APPELLANT v. APPELLEE

Reset A A Font size: Print

Court of Appeals of Texas, Waco.

Oswald Misigaro APPELLANT v. Antoinette Bassowou APPELLEE

NO. 02–10–00473–CV

Decided: January 23, 2012

COURT OF APPEALS

SECOND DISTRICT OF TEXAS

FORT WORTH

MEMORANDUM OPINION1

I. Introduction

Appellant Oswald Misigaro, an inmate appearing here pro se, appeals the trial court's order granting Appellee Antoinette Bassowou's petition for divorce.   In six issues,2 Misigaro contends that his due process rights under both the state and federal constitutions were violated when the trial court conducted the final divorce hearing without his participation, despite the trial court's attempts to contact Misigaro for his participation in the hearing;  that the evidence is insufficient to support the trial court's order granting the divorce;  and that the trial court erred by distributing the community property unequally in Bassowou's favor.   We will affirm.

II. Background

The trial court held a hearing regarding Bassowou's petition for divorce on November 19, 2010.   As the hearing began, the trial court announced that it was ready to proceed;  that Misigaro was an inmate who was currently incarcerated;  and that per its previous order, it had granted Misigaro's request to participate in the hearing by telephone.   The trial court then called a number that Misigaro had provided to the trial court for his participation in the hearing.   The switchboard operator answered the phone call and asked, “[H]ow may I direct your call?”   The trial court informed the operator that it was attempting to speak with Misigaro so that he might participate in the hearing.   After the trial court identified itself to the operator, the operator informed the trial court that “this is kind of the first we're hearing about this.”   The switchboard operator then transferred the phone call to a “Ms. Sanders,” who also attempted to aid the court in contacting Misigaro.
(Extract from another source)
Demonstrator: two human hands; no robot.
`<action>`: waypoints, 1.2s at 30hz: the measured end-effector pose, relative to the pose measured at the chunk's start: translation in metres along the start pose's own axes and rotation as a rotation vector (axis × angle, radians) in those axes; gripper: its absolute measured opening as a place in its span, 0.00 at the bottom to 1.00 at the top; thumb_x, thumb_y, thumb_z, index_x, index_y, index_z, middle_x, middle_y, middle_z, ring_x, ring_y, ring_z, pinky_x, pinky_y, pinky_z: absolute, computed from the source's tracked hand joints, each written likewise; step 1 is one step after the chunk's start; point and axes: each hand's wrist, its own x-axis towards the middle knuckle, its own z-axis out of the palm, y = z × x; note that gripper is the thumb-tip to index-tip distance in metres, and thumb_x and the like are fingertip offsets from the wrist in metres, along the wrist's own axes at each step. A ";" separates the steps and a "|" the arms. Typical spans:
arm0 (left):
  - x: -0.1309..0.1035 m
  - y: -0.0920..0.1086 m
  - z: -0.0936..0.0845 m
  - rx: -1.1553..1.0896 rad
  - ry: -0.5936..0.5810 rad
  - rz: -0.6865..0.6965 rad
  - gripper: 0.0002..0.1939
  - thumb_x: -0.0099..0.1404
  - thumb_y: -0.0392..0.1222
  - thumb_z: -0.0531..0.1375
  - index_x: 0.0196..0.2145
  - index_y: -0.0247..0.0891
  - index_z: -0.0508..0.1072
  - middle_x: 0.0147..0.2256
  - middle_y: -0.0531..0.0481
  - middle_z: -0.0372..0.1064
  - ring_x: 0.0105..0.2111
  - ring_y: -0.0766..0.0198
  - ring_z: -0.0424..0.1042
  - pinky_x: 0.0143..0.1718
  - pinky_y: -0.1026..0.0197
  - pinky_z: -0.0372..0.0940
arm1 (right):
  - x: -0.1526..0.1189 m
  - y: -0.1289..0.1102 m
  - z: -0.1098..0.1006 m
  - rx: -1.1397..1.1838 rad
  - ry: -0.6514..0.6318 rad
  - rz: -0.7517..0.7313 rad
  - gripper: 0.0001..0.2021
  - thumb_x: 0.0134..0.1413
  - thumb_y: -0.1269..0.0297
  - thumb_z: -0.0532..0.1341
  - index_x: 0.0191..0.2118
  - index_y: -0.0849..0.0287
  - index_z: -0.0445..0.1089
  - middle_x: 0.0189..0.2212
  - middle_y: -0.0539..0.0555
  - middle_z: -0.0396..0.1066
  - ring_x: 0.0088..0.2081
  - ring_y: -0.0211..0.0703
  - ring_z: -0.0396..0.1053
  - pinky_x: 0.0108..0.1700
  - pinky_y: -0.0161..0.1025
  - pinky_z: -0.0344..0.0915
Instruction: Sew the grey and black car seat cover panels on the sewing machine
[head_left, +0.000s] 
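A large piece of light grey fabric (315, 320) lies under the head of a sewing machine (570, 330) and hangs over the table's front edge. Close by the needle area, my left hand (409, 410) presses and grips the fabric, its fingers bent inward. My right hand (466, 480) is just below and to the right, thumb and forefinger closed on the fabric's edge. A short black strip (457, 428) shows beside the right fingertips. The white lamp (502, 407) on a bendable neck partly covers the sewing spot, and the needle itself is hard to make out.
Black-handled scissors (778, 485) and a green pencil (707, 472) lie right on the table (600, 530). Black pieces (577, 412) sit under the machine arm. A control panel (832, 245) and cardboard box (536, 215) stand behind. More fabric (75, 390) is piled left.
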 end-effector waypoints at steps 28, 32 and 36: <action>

Sanders stated that although she could not get Misigaro “out right now because, of course, we have—- you know, we have to have a certain amount of time to get him out.   We have to pull him out of his house and everything,” she was willing to try to accommodate the court by getting Misigaro to the phone as quickly as she could.   The trial court informed Sanders that it would proceed without Misigaro.   The trial court also requested that the record reflect that it attempted to contact Misigaro for the hearing and that he was not available to participate in the hearing telephonically.   The trial court conducted the hearing and granted the divorce.   This appeal followed.

III. Discussion

A. Misigaro's Absence from Divorce Hearing

In his first, second, third, and sixth issues from his original briefing and his consolidated issue from his amended brief, Misigaro contends that his due process rights under both the state and federal constitutions were violated when the trial court conducted the divorce hearing without his participation.3

Although an inmate does not have an automatic right to appear personally in court, he does not automatically lose the right to access the courts by virtue of being incarcerated.  In re Z.L.T., 124 S.W.3d 163, 165 (Tex.2003);  In re D.D.J., 136 S.W.3d 305, 311 (Tex.App.—Fort Worth 2004, no pet.).  “The right of a prisoner to have access to the courts entails not so much his personal presence as the opportunity to present evidence or contradict the evidence of the opposing party.”  D.D.J., 136 S.W.3d at 314 (quoting Dodd v. Dodd, 17 S.W.3d 714, 717 (Tex.App.—Houston [1st Dist.] 2000, no pet.), disapproved of on other grounds by Z.L.T., 124 S.W.3d at 166).   Thus, if a court determines that a pro se inmate in a civil action is not entitled to leave prison to appear personally in court, the inmate should be allowed to proceed by affidavit, deposition, telephone, or other means.   See, e.g., Sweed v. City of El Paso, 139 S.W.3d 450, 452 (Tex.App.—El Paso 2004, no pet.);  Boulden v. Boulden, 133 S.W.3d 884, 886–87 (Tex.App.—Dallas 2004, no pet.);  D.D.J., 136 S.W.3d at 314.   The responsibility to ensure that court-granted telephonic participation in a hearing occurs is on the inmate who requested the right to participate in the hearing.   See In re D.L.S., No. 02–10–00366–CV, 2011 WL 2989830, at *3 (Tex.App.—Fort Worth July 21, 2011, no pet.) (mem.op.) (reasoning that after trial court granted telephonic participation in hearing regarding the termination of inmate's parental rights, responsibility of setting up telephone conference was on inmate).   We review the trial court's determination to conduct a hearing without an inmate's participation under an abuse of discretion standard.  Nance v. Nance, 904 S.W.2d 890, 892 (Tex.App.—Corpus Christi 1995, no writ);  Armstrong v. Randle, 881 S.W.2d 53, 57 (Tex.App.—Texarkana 1994, writ denied).   A trial court abuses its discretion only when the inmate has been effectively barred from presenting his case.  Armstrong, 881 S.W.2d at 57.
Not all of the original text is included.